“Los peces y los árboles se parecen”. Ese es, quizás, uno de los inicios más bonitos que he leído en un libro. Pertenece a Bilbao-New York-Bilbao, del escritor vasco Kirmen Uribe. ¿En qué se parecen los peces y los árboles? A simple vista, no en demasiadas cosas. Volví a esas líneas hace unos días, cuando Kirmen Uribe presentaba su libro en Londres, ahora traducido al inglés. Volví también a esa otra historia contenida en el libro que había olvidado y que también me había cautivado. Su padre, pescador en Ondarroa, salió un día cualquiera a faenar. Llevaba el anillo de matrimonio colgando de una cadena en el cuello, no en la mano porque en ese caso hubiera sido más fácil perderlo. Y en una noche de tormenta, de sacudidas, de mares embravecidos, el collar saltó y el anillo se perdió en la inmensidad. Al cabo de un tiempo, mientras la madre de Kirmen limpiaba unas merluzas, encontró una alianza de oro dentro de una de ellas. Cuando se fijó en las letras y en los números que tenía grabados, se dio cuenta de que eran los mismos que las fechas de su boda. Es decir, que un hombre había perdido su alianza en el mar y de entre todo el océano, de entre todos los peces, ese hombre había acabado, no solo pescando sino llevando a casa a la merluza que se había tragado su anillo.
Esa es la historia con la que creció Kirmen Uribe. Un anillo que pasa por muchos sitios hasta regresar milagrosamente a su dueño. Su madre contaba convencida la historia y, fuera real o no, los niños del pueblo crecieron pensando que en el mar había anillos que se perdían y se recuperaban. Luego, eso se convirtió en leyenda. Más tarde, cuando Kirmen creció, se dio cuenta de que otra gente de distintos lugares de la tierra también había escuchado el relato. Pero hablaban de otros mares, y de otros países muy lejanos a su Ondarroa natal. ¿Era cierta la anécdota de la madre de Kirmen? ¿En qué momento pasamos a creernos nuestras propias ficciones?

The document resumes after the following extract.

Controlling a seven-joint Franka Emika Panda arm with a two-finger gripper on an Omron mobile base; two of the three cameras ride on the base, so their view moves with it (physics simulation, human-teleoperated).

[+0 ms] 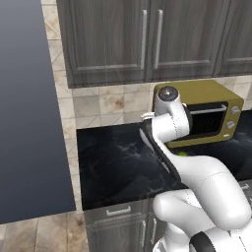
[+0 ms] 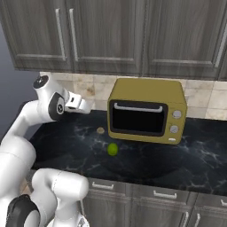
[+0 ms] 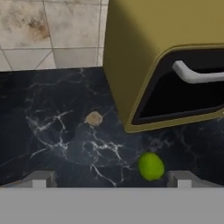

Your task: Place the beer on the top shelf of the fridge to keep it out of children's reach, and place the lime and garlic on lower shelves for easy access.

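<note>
- While I scan from biggest to smallest, the fridge [image 1: 27, 113] stands at the far left, its grey door shut as far as I can tell, so I judge no shelf has been loaded yet.
- Next comes the black marble tabletop [image 2: 66, 146], with the yellow microwave [image 2: 146, 111] on it.
- I see the gripper [image 2: 86, 105] raised over the tabletop, jaws spread wide and holding nothing.
- I find the lime [image 2: 112, 149] on the tabletop, just in front of the microwave's left corner.
- I find the garlic [image 2: 100, 131] near the lime, closer to the wall, beside the microwave.
- I cannot spot the beer, so all three placements look left to do.
</note>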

El miércoles pasado llegué a Londres y llovía. Justo cuando aterrizamos, el tipo sentado en la otra fila de asientos se me puso a hablar. Me había estado fijando en él porque se había pasado las dos horas de vuelo sumergido en un libro, pero, de repente, cada tanto, lo cerraba, cogía una grabadora y empezaba a hablar. No logré escuchar lo que decía. Simplemente pensé que, o bien era un loco, o un investigador (las pintas no ayudaban). De repente, viendo que yo había estado escribiendo en el portátil, me preguntó si era escritora. Le dije que lo intentaba. Entonces él me respondió que estaba escribiendo sus memorias. “Me voy grabando y luego lo transcribo. Los recuerdos aparecen de improvisto y los que no son necesarios, la mente los elimina. Por eso, hay que apuntarlos rápido”. Mi impresión acerca de que era un loco tomaba cada vez más fuerza hasta que me dio su tarjeta. “Soy neurocientífico y me dedico a estudiar la mente, los recuerdos, cómo los elaboramos y cómo más tarde rechazamos todo lo que no es necesario para vivir.” Me contó mucho acerca de sus investigaciones, de la capacidad que tiene la mente para curarse a sí misma. Me quedé pensativa y me olvidé de preguntarle algo al hombre: entonces, ¿por qué nos quedamos con los malos recuerdos? ¿Es algún tipo de defensa? Sea como fuere, el tipo se despidió recordándome que tenía su tarjeta. “We can heal people in twelve minutes.” Doce minutos. ¿Curan los recuerdos?
En la charla que dio Kirmen Uribe en el Kings College de Londres, volvimos a esa vieja historia del pez, el anillo y los recuerdos. Entonces, me vino a la mente el científico loco del avión. En realidad, muchas veces ficcionamos los recuerdos hasta que acaban conformando nuestra realidad más íntima. ¿Importa que algo sea verdad o mentira? A veces creo que no. No es tan importante que la madre de Kirmen encontrara el anillo, lo importante es que los niños crecieran creyendo que esas cosas ocurrían. Que el mar no solo se cobraba la vida de tantos pescadores sino que era un lugar en el que anillos perdidos se recuperaban. Todo está conectado. Los árboles y los peces miden su crecimiento con anillos, los del árbol están en el tronco; uno por cada año, los de los peces están en las escamas. Hay un extraño hilo que une realidades que están completamente alejadas. A un científico loco que viaja en un avión grabando su vida, a una chica que llega a Londres tratando de acabar un artículo, a los recuerdos de un escritor vasco de Ondarroa. En definitiva, Kirmen Uribe tenía razón: los peces y los árboles se parecen. O como dice su versión inglesa “Fish and trees are alike”.